Supplied information Start Marker

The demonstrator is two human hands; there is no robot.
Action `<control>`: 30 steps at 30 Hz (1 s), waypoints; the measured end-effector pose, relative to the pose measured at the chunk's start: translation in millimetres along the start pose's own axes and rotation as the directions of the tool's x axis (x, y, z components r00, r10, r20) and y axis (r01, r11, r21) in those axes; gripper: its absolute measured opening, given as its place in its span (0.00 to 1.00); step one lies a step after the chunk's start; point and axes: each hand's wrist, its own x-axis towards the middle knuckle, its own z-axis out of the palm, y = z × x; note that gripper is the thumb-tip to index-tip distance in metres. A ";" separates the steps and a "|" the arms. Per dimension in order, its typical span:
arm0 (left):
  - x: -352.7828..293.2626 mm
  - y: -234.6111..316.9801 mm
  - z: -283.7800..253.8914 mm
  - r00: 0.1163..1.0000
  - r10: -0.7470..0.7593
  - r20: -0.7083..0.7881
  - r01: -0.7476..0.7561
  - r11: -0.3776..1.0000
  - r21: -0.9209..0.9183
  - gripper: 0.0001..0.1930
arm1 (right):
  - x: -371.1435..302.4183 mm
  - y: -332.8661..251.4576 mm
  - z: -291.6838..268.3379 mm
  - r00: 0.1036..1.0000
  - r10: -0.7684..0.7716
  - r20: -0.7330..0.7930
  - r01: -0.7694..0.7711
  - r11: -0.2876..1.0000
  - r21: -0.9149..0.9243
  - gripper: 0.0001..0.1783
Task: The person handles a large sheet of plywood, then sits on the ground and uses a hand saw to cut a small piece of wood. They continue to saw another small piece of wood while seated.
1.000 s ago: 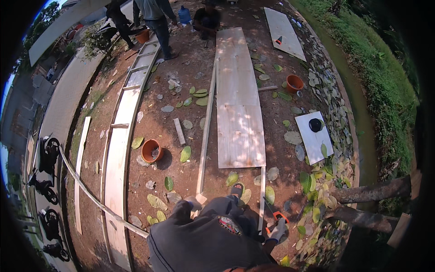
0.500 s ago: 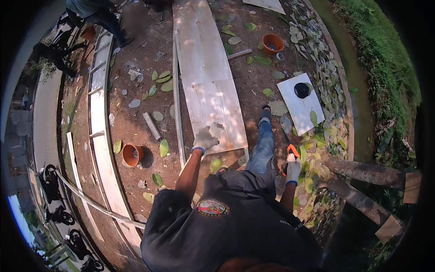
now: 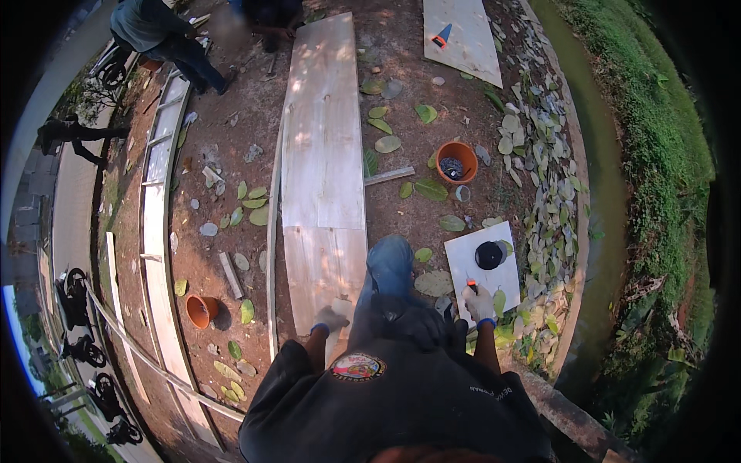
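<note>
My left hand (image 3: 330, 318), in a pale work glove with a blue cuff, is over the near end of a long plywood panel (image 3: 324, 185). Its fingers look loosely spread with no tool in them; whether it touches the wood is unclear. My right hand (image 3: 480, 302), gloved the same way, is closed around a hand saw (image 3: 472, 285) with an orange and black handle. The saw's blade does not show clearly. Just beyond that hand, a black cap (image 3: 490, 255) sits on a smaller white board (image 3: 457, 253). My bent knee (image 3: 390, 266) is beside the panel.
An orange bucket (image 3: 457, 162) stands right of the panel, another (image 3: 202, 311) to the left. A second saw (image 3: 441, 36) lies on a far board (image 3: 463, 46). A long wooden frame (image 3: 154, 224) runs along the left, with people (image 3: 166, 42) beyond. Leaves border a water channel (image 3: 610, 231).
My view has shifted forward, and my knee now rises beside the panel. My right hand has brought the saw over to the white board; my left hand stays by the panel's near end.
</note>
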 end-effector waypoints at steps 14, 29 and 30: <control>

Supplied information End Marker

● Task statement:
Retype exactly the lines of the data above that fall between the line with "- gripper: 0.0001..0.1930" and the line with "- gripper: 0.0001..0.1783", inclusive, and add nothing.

● Completed task:
  - gripper: 0.0001..0.1930
arm1 (right):
  - x: -371.1435..302.4183 mm
  - y: -332.8661..251.4576 mm
  - z: -291.6838..268.3379 mm
  - r00: 0.1036..1.0000
  - r10: -0.7684..0.7716
  - r20: -0.7330..0.7930
  - r01: -0.7694..0.7711
  - r11: -0.2876..1.0000
  - r21: -0.9149..0.9243
  - gripper: 0.0001..0.1783

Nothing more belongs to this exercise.